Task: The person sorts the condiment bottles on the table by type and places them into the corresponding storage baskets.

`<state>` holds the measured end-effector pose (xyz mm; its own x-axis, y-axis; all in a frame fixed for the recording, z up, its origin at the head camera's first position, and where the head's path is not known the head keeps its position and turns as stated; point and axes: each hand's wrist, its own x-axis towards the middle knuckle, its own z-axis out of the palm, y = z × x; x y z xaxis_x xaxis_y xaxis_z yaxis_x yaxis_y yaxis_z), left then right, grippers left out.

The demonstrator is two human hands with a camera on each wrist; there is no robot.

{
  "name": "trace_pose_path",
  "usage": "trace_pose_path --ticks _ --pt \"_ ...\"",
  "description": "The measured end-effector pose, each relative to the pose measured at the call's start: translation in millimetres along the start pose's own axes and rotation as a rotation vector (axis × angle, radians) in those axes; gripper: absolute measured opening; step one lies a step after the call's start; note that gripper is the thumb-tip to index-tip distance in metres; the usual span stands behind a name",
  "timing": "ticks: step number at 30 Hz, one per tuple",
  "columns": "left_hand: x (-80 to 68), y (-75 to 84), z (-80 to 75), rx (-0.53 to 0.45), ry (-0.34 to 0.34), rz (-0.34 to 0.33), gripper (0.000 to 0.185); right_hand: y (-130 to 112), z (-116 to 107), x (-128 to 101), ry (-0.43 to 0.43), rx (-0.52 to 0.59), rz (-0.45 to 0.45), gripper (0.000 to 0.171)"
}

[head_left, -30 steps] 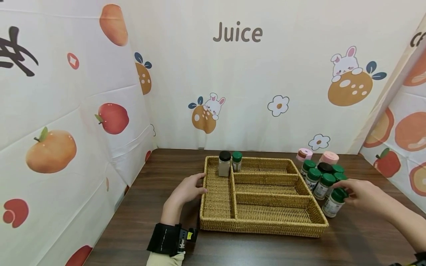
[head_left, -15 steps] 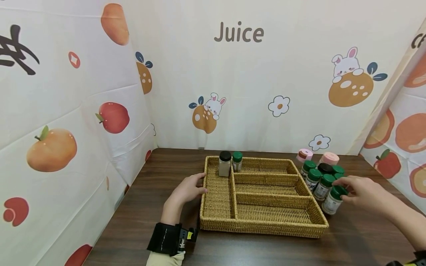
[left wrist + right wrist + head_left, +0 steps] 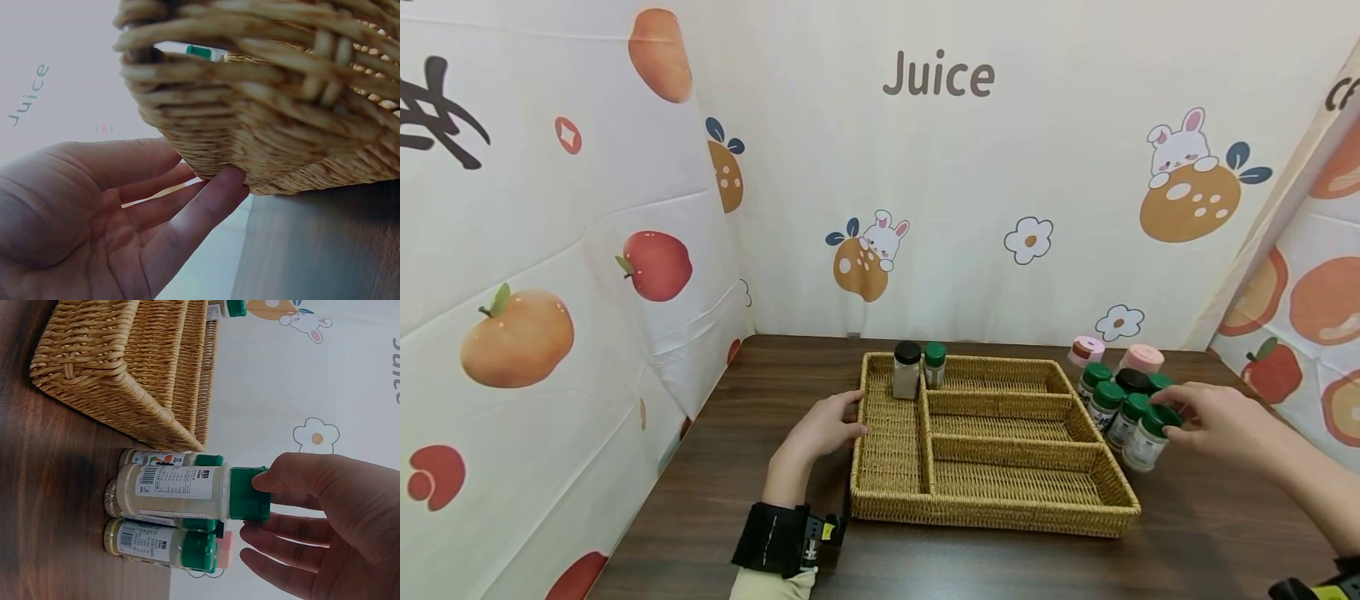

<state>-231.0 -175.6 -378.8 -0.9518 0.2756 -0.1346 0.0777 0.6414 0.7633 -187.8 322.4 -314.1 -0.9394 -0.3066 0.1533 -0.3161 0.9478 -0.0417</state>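
Pinching the ribbed green cap point(image 3: 240, 499) of a clear, white-labelled spice jar point(image 3: 175, 490), the person's right hand point(image 3: 1221, 423) holds it slightly tilted at the right of the frame; whether its base touches the counter, I can't tell. It sits just beyond the right edge of a tan woven rectangular basket point(image 3: 1000, 510), beside a cluster of green-capped jars point(image 3: 1105, 402). The left hand point(image 3: 823, 427), fingers loosely spread, rests its fingertips against the basket's left side. Toward the basket's upper left stand a black-capped, square-sided jar point(image 3: 906, 379) and a smaller green-capped jar point(image 3: 935, 372), in neighbouring compartments. Dark wood-grain counter point(image 3: 790, 367) lies beneath.
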Motion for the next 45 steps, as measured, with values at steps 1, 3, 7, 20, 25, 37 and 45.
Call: trace_pose_path --ticks 1,3,7,20,25,37,45 --pt "0.1 -0.1 0.2 -0.004 0.000 -0.002 0.061 -1 -1 1 0.001 0.003 0.000 0.035" --pt "0.2 -0.3 0.2 -0.006 0.000 -0.001 0.060 -2 -3 2 0.003 0.010 0.000 0.035" --pt "0.9 -0.4 0.2 -0.007 -0.002 -0.004 0.060 -5 -6 6 0.018 0.007 -0.001 0.033" --pt "-0.5 -0.2 0.2 -0.012 0.004 -0.008 0.060 -14 -17 17 0.027 0.006 -0.013 0.034" --pt "-0.4 0.0 0.5 -0.016 0.005 -0.003 0.060 -18 -20 21 0.023 0.001 -0.018 0.036" --pt "-0.7 1.1 0.3 -0.016 -0.004 0.014 0.060 -29 -22 29 0.052 -0.010 -0.046 0.034" --pt "0.0 1.3 0.6 -0.020 -0.005 0.012 0.061 -35 -29 36 0.036 -0.001 -0.044 0.032"
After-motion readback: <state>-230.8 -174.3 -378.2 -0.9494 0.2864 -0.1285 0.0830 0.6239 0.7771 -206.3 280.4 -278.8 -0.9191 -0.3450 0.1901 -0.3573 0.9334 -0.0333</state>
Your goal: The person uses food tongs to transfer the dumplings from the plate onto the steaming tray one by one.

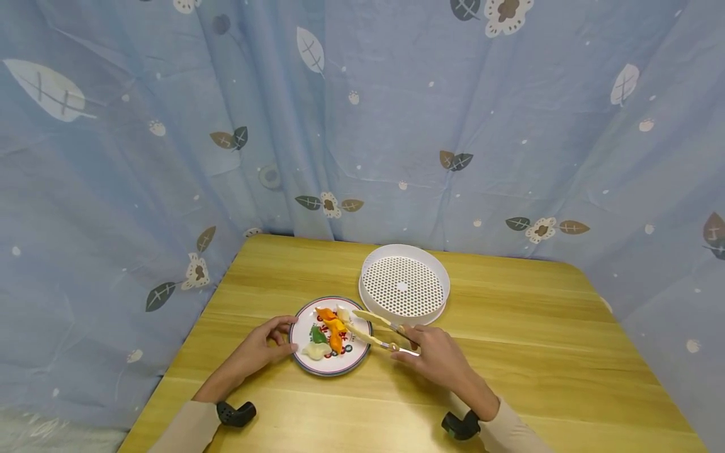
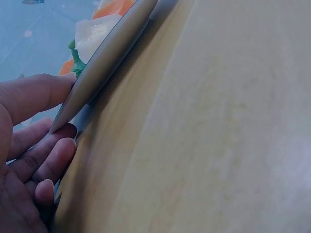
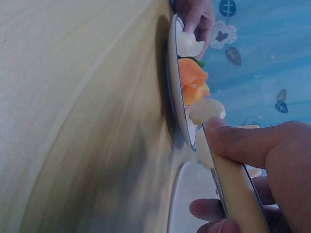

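Note:
A white plate point(image 1: 352, 360) with a blue-edged rim lies on the table, holding several dumpling-shaped pieces: orange point(image 1: 336, 343), green point(image 1: 319, 335) and white point(image 1: 315, 350). At its left rim, my left hand point(image 1: 259, 345) pinches the edge, thumb in front and fingers beyond. In the left wrist view the thumb lies on top of the plate point(image 2: 104, 60) and curled fingers sit beneath. My right hand point(image 1: 438, 355) grips cream-tipped tongs point(image 1: 370, 316) from the right. Their spread arms reach over the plate, around a white piece near the far rim; whether they touch it I cannot tell.
A round white steamer basket point(image 1: 387, 296) with a perforated bottom stands just behind and right of the plate. The wooden table point(image 1: 538, 340) extends to both sides. A blue leaf-patterned curtain point(image 1: 396, 126) hangs along its back and sides.

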Motion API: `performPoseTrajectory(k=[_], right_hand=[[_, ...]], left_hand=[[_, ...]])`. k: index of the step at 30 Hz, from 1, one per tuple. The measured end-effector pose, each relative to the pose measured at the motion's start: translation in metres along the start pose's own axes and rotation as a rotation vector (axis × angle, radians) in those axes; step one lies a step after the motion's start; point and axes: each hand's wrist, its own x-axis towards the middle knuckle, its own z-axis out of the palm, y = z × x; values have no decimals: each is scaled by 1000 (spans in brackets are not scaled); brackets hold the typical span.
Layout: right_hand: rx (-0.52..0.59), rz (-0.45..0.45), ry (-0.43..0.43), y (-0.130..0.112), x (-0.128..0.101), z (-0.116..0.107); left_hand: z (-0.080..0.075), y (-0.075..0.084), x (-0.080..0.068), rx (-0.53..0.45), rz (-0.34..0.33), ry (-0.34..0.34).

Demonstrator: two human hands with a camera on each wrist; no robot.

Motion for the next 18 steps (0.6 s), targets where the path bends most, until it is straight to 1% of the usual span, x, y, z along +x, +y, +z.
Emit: performPoseTrajectory(k=[7,11,18], right_hand=[[-23,-1,-3,-4,4,8],[-19,-3,15,-7,7,12],[-43,-1,49,-10,9,14]], left_hand=[[2,-2,2,17,-8,23],[2,-2,2,5,-12,27],[3,-1,0,12,-17,22]])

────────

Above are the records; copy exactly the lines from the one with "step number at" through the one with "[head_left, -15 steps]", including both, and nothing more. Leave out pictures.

  "timing": "ticks: step number at 30 Hz, one per tuple",
  "columns": "left_hand: x (-80 to 68), y (-75 to 84), z (-80 to 75), rx (-0.53 to 0.45), ry (-0.34 to 0.34), rz (-0.34 to 0.33), gripper (0.000 to 0.185); right_hand: y (-130 to 112), z (-116 to 107), x (-128 to 101), ry (-0.43 to 0.43), rx (-0.52 to 0.59), rz (-0.45 to 0.45), gripper (0.000 to 0.171)"
}

[head_left, -30 steps] 
[head_left, -15 steps] 

This finishes the answer to the exercise.